Ante la naturaleza de estos "indicios", en muchos de los cuales pueden reconocerse enfermedades y trastornos hoy sobradamente conocidos, uno no puede extrañarse de que se cometieran un sinnúmero de errores y aberraciones. El miedo al demonio podía muchas veces más que la cordura, y se prefería condenar a un inocente antes que dejar la posibilidad de que un culpable escapara sin castigo. Se creía demonio omnipotente en el arte de engañar a los inquisidores, y muchas pruebas presentadas a favor de los acusados eran rechazadas inmediatamente, considerándolas "engaños diabólicos". Michelet, en su obra "La bruja", cita el caso de una mujer que es acusada por la Inquisición de haber extraído del cementerio es cadáver de un niño para hacer uso de él en sus pociones mágicas. El marido, para demostrar su inocencia, exige que sea exhumado la tumba. Se realiza esto, y el cuerpo del niño aparece intacto dentro de su ataúd. Pero el juez no variará por ello su opinión: el diablo lo puede todo, dice, el cuerpo del niño no está dentro del ataúd, todo es una ilusión infernal. La mujer es condenada a la hoguera.

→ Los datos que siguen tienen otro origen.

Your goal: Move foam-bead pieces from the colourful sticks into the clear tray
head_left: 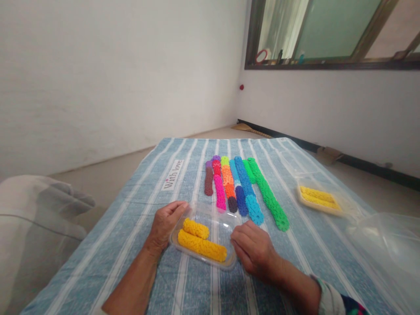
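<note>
A clear plastic tray (226, 221) lies on the blue striped cloth (183, 175) in front of me. Two yellow stacks of toothed discs lie in it, a short one (196, 228) and a longer one (202, 246). My left hand (165, 224) grips the tray's left end. My right hand (252, 250) curls against its right end, fingers on the rim. Just beyond the tray lie several coloured disc stacks side by side: brown (208, 179), pink (219, 191), orange (228, 180), blue (246, 186) and green (268, 194).
A second tray (320, 200) with yellow stacks sits at the right, a clear lid (295, 162) behind it. A clear plastic bag (387, 245) lies at the right edge. White fabric (36, 218) bulges at the left. Walls and a window stand beyond.
</note>
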`<state>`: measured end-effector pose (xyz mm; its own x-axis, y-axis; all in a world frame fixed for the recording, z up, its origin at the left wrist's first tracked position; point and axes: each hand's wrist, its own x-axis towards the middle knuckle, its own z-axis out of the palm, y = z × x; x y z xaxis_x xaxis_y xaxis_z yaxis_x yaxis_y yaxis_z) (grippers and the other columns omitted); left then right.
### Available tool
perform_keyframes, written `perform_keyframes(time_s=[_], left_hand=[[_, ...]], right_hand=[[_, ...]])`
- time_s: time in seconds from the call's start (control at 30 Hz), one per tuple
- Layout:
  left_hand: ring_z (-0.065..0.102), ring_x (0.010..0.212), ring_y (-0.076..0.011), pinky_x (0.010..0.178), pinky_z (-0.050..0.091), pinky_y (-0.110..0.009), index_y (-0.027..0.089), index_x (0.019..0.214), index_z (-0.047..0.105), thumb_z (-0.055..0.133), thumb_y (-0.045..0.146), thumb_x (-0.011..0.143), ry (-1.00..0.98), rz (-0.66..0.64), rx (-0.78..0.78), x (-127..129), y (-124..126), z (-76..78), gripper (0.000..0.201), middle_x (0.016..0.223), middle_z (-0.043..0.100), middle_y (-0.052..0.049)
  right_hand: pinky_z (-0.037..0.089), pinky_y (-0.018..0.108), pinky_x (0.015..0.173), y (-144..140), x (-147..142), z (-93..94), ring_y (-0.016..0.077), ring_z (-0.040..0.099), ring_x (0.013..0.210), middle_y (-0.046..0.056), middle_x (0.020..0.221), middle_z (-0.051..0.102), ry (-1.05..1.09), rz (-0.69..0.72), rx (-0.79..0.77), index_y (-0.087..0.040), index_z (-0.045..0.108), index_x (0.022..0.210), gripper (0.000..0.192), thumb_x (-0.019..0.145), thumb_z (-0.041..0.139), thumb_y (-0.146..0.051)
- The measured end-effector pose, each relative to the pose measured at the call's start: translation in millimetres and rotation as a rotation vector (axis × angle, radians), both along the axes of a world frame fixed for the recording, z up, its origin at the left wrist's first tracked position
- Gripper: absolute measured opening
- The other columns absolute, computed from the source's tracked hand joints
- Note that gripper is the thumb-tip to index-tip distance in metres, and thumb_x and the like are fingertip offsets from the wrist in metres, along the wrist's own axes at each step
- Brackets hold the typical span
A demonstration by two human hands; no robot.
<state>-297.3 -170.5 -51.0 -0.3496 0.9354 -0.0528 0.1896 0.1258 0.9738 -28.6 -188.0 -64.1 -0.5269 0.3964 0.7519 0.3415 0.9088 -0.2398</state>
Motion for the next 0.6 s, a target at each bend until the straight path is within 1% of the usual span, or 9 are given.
perform_keyframes(time_s=[0.17,0.33,0.6], left_hand=[[0.060,0.069,-0.0156,0.062,0.047,-0.025,0.015,0.081,0.072,0.071,0.046,0.066,0.015,-0.005,0.014,-0.6,0.8,-3.4,0.034,0.075,0.070,-0.001],[0.060,0.068,-0.0164,0.062,0.047,-0.026,0.015,0.082,0.072,0.071,0.048,0.067,0.001,-0.011,0.012,-1.1,1.8,-5.3,0.036,0.073,0.070,-0.002],[0.061,0.071,-0.0162,0.066,0.048,-0.026,0.016,0.080,0.072,0.068,0.043,0.068,0.028,0.004,0.018,1.8,1.0,-1.4,0.030,0.076,0.072,-0.002]], right_hand=[[0.041,0.032,0.064,0.2,1.1,-0.6,0.0172,0.051,0.069,0.006,0.075,0.061,-0.007,-0.012,-0.014,-0.017,0.057,0.088,0.016,0.093,0.044,-0.008],[0.042,0.032,0.064,0.4,1.8,-0.3,0.0176,0.051,0.070,0.007,0.076,0.062,0.002,0.009,-0.009,-0.016,0.057,0.089,0.016,0.092,0.045,-0.007],[0.043,0.031,0.065,0.1,1.7,0.8,0.0172,0.052,0.071,0.007,0.079,0.063,0.010,0.012,-0.007,-0.016,0.058,0.091,0.015,0.092,0.046,-0.006]])
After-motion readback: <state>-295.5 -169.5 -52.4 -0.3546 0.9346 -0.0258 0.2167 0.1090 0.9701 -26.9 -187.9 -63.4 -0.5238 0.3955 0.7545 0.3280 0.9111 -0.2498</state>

Cualquier detalle inexplicable en la conducta de una persona puede ser obra del diablo. Los locos, los epilépticos, son endemoniados, y como tales han de ser exorcizados. Cuando el exorcizador no podía arrojar al diablo del interior del cuerpo poseído, daba rápidamente la explicación: no era uno, sino varios los diablos que poseían el cuerpo de aquel infeliz, y de este modo todos sus esfuerzos eran inútiles. No quedaba más solución que librar al desgraciado pasándolo por la hoguera.

Una de las pruebas básicas en que se fundaron durante mucho tiempo los juicios contra los brujos fue la "marca de Satanás". En principio, la marca de Satanás podía ser cualquier cosa: un grano, una verruga, una antigua cicatriz, una peca... algo que pudiera ser tomado como la marca infamante dejada por el diablo como signo de su posesión sobre la persona del brujo. Más tarde se descubrió un nuevo refinamiento a esta "marca": la "marca de Satanás" era un punto en el cuerpo del pretendido brujo, la mayor parte de las veces invisible al ojo desnudo, pero que tenía la propiedad de ser insensible al dolor. De este modo, para probar si tenían en su cuerpo la "marca de Satanás", los inquisidores desnudaban al reo y, con ayuda de un fino punzón, iban pinchando las diferentes partes de su cuerpo hasta descubrir la marca infamante. ¿La descubrían realmente? Casi siempre... ya que hoy sabemos que algunos puntos de la epidermis humana son relativamente insensibles al dolor, y que el pinchazo de una afilada aguja no causará reacción en nosotros... sobre todo si han estado pinchándonos anteriormente en otras partes más sensibles. El hallar el punto insensible era sólo cuestión de suerte y paciencia. Así, muchos reos fueron condenados como cómplices de Satanás solamente por la existencia de esta prueba, cuya validez sería discutida hoy por cualquier jurisconsulto.